Work instructions: Restate, word for word, the lines from the opening line of the data through the line containing "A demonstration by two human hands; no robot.", both included, and nothing else.

Supplied information:

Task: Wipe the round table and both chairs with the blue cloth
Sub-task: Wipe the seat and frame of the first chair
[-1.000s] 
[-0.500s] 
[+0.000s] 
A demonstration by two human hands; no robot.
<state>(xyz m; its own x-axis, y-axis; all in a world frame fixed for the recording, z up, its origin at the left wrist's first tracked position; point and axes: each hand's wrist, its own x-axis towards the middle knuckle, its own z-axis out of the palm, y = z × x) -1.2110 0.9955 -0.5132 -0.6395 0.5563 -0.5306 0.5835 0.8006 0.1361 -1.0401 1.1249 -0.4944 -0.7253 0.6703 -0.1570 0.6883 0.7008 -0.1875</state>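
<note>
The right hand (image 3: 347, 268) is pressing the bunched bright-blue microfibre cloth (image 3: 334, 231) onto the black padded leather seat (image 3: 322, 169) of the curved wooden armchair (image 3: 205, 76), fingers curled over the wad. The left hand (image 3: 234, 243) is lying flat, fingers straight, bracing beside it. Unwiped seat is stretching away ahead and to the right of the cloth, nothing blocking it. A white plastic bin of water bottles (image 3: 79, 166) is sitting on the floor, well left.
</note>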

Solution:
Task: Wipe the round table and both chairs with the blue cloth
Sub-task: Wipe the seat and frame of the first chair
[-1.000s] 
[-0.500s] 
[+0.000s] 
A demonstration by two human hands; no robot.

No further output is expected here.